**What is being asked:** The answer is a number and only a number: how many lines of the data include the string "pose"?

**Information supplied:**
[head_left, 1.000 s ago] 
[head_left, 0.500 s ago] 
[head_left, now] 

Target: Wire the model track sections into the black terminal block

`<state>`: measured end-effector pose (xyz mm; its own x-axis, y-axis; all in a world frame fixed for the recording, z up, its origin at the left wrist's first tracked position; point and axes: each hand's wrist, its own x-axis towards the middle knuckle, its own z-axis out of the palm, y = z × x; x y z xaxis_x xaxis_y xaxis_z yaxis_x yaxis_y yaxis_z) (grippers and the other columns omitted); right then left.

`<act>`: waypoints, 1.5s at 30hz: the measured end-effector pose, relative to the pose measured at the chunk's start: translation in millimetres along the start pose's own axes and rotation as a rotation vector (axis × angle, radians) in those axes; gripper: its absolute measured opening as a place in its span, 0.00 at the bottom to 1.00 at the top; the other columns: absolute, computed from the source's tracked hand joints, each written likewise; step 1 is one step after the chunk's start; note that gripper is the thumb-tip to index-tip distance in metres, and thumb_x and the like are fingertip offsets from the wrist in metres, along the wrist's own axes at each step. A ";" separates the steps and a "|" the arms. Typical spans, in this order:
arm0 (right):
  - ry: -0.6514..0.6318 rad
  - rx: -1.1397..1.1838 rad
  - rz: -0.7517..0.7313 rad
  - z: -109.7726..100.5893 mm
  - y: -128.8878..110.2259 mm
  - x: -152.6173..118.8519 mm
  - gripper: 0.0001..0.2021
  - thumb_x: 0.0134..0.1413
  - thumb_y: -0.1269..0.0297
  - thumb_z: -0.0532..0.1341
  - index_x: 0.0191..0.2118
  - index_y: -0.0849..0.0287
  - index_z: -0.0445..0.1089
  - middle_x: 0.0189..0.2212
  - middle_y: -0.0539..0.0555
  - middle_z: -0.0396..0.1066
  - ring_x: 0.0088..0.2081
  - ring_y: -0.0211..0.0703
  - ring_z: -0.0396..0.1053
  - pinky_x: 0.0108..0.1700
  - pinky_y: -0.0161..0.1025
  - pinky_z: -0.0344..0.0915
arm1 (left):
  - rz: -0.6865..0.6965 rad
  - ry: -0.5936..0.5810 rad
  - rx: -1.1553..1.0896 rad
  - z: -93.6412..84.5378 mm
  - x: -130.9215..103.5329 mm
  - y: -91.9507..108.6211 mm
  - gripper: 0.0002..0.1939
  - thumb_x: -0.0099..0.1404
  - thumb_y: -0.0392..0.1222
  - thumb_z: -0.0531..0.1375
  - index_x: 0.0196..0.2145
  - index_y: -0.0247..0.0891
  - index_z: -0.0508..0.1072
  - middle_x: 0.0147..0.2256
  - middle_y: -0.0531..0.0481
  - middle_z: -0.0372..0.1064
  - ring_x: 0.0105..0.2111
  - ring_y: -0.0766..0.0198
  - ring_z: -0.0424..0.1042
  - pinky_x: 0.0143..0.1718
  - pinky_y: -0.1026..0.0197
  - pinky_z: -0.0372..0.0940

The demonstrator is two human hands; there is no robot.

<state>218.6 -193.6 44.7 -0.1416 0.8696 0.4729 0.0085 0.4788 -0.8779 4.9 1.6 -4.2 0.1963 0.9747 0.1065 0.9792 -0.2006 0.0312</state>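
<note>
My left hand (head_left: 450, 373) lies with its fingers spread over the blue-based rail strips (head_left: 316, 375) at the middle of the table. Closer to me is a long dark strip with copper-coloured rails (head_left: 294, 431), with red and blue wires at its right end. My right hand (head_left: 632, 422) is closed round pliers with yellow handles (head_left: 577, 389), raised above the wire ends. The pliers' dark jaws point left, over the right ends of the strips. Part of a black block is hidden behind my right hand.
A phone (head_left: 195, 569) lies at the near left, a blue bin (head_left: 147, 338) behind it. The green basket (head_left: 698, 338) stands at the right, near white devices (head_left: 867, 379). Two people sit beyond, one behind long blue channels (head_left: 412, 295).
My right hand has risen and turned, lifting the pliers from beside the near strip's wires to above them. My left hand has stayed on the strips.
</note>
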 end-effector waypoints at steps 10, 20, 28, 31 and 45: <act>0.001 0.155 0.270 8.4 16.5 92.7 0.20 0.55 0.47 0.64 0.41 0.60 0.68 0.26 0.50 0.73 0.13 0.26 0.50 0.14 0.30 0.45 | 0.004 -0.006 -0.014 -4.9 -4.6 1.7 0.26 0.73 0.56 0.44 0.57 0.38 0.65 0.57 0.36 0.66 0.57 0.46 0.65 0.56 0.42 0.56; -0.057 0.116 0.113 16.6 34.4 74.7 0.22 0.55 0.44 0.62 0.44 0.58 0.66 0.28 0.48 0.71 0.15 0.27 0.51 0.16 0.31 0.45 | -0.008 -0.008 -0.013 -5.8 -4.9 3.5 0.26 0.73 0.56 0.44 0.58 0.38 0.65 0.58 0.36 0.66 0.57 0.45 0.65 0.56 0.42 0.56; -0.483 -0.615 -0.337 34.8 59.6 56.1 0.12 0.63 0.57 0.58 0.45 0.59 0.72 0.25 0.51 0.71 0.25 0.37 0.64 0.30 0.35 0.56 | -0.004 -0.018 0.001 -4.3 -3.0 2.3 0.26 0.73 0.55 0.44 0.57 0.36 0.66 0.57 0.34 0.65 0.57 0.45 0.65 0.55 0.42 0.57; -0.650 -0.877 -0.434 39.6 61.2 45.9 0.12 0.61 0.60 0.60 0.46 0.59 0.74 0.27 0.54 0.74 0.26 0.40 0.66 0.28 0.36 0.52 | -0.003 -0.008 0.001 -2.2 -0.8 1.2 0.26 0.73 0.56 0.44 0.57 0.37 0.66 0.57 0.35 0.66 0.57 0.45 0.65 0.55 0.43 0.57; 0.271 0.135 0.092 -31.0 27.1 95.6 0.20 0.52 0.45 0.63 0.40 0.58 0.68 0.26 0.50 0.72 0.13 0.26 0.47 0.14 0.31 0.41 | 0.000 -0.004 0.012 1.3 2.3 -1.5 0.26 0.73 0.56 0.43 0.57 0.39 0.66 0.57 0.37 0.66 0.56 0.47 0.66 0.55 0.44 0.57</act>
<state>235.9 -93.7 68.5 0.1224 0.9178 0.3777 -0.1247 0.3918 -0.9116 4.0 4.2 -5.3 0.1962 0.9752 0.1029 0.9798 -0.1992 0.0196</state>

**Answer box:** 2